Il est ainsi l'une des sensations de la 14e Biennale de Dakar, ouverte jeudi 19 mai. Le peintre dit sa joie d'y exposer pour la première fois, et dans son pays où il est né dans une famille de sept frères et sœurs. C'est à Dakar qu'après avoir abandonné une formation de mécanicien il a commencé ses études d'art, poursuivies à Genève à partir de 2003. L'artiste a connu la galère, exposant dans des salons de coiffure et des cafés, avant que son talent ne soit révélé en 2009 par la curatrice Federica Martini.
Depuis sa première exposition en Suisse en 2010, l'artiste qui vit entre le Sénégal, Bruxelles et Genève a été exposé au Centre Pompidou à Paris et dans nombre des plus grandes galeries et musées à travers le monde. Il a construit un atelier dans un havre de paix où il se ressource au milieu d'une plantation de manguiers, à une heure de route de Dakar. Le terrain est occupé par des vaches, canards, fleurs exubérantes et oiseaux qui viennent voler au-dessus de ses toiles.
Des créatures mi-hommes mi-animaux
Dans l'atelier s'accumule un bric-à-brac de matériel comme ces stylos correcteurs "Typex" avec lesquels il repasse singulièrement son dessin, et des objets chinés pour se documenter, comme ces revues de la Seconde Guerre mondiale. Elles l'ont aidé à comprendre la propagande quand ce petit-fils de tirailleur sénégalais a voulu dénoncer les ravages de la guerre.
Énigmatique, voire hallucinatoire, et intensément poétique, son œuvre est habitée de créatures à tête de bouc, de bélier ou d'Horus, la divinité égyptienne à tête de faucon. "Ces personnages mi-hommes mi-animaux, c'est un clin d'œil à la nature de l'être humain qui, je pense, se comporte comme un animal dans la jungle", relève-t-il auprès de l'AFP. Ses personnages incarnent les traumatismes hérités du colonialisme, la tyrannie, la violence, les inégalités Nord-Sud, mais aussi l'espoir.
Dans une exposition en 2021 à Bruxelles, il a représenté plusieurs chefs d'État imaginaires assis devant une table, les mains posées sur un livre symbolisant cette constitution que maints dirigeants réels ont manipulée pour se maintenir indéfiniment au pouvoir. "On voit que l'Afrique veut partir ailleurs, veut déménager... Il y a des guerres, des chefs d'État renversés, des dictatures ; ça m'interpelle", lance-t-il.
Un travail à la fois "esthétique" et "politique"

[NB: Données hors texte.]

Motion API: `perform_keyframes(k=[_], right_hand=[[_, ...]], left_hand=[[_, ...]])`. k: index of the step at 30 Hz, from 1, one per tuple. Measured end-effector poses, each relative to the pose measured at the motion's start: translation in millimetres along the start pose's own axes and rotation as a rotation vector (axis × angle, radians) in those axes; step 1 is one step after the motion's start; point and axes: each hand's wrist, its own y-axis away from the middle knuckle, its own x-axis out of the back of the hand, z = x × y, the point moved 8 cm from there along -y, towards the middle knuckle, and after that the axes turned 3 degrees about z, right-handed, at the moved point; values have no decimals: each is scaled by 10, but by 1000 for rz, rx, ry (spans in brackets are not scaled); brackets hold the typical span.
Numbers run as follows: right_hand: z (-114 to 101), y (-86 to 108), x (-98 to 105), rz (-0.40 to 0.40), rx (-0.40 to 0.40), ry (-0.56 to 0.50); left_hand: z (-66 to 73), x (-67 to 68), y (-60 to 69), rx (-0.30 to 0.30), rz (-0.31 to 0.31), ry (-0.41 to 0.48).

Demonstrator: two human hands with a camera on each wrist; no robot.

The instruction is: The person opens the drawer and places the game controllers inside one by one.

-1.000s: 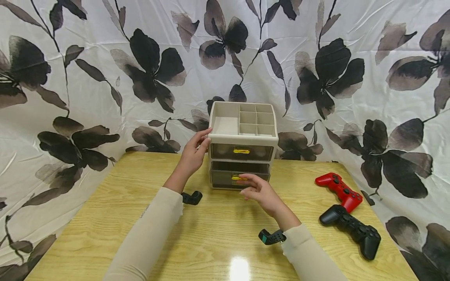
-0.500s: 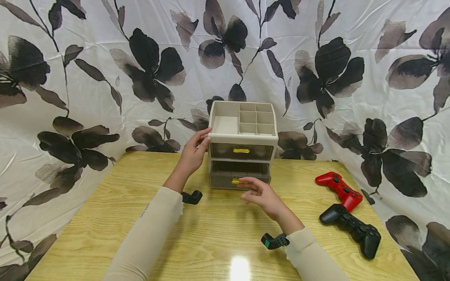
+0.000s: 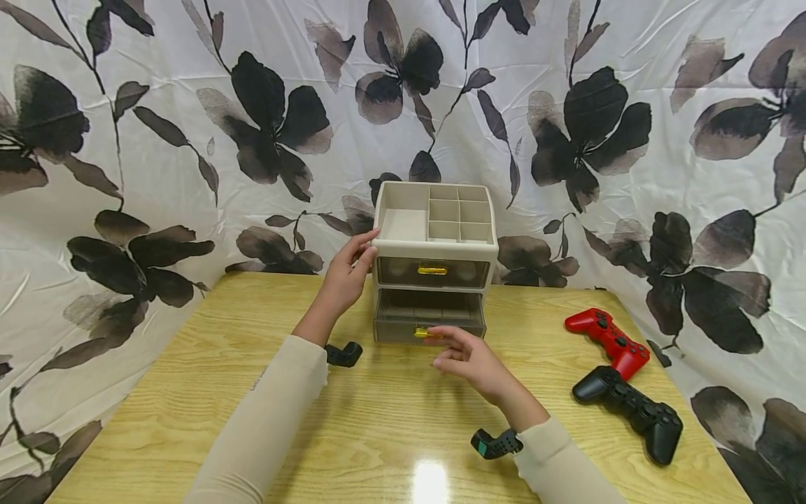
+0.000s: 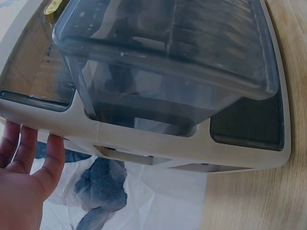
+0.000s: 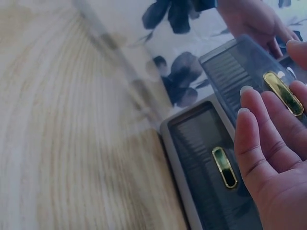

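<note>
A cream desktop drawer organizer (image 3: 384, 246) with divided top compartments stands on the table. Its smoky clear upper drawer (image 3: 403, 273) is closed. The drawer (image 3: 397, 332) below it sticks out and looks empty; the left wrist view shows it jutting well forward of the frame. My left hand (image 3: 345, 280) rests its fingers against the organizer's upper left edge. At the gold drawer handle (image 3: 420, 332) of the pulled-out drawer is my right hand (image 3: 472, 360), the index finger on the handle's right end. The fingertip's hold is partly hidden. Another closed drawer (image 5: 204, 143) shows lower down in the right wrist view.
A red game controller (image 3: 607, 341) lies at the table's right side, with a black game controller (image 3: 630, 413) in front of it. Floral cloth (image 3: 466, 84) hangs behind the wooden table (image 3: 189, 392). A black band (image 3: 497, 444) sits on the right wrist.
The lower visible drawer has slid further out toward me, with my right hand drawing back at its handle. The left hand has stayed at the organizer's edge.
</note>
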Motion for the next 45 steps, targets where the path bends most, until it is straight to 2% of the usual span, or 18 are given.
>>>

"Omar Ba ? Mais il réinvente la peinture !", s'exclame le directeur artistique de la Biennale, Malick Ndiaye, "c'est un travail puissant et innovant" et un processus de recherche incessant. Omar Ba est représenté par Templon, galerie française de renom. Il expose actuellement une vingtaine de toiles aux Musées royaux des Beaux-Arts de Belgique, une autre exposition est prévue en septembre à New York et, en novembre, une rétrospective au musée de Baltimore. "Son travail est beaucoup plus complexe que la plupart des choses qu'on peut voir : le traitement du sujet, son usage du bestiaire et des couleurs sont d'une force et d'une beauté frappantes", estime son galeriste Mathieu Templon. "C'est un des artistes africains qui a aujourd'hui le travail le plus esthétique et le plus politique."
Un "artiste africain ne doit pas rester indifférent à ce qui se passe dans ce continent", estime Omar Ba. "On doit essayer de voir ce qu'on peut apporter pour construire, pacifier et donner de l'espoir, finalement", dit-il dans un doux sourire.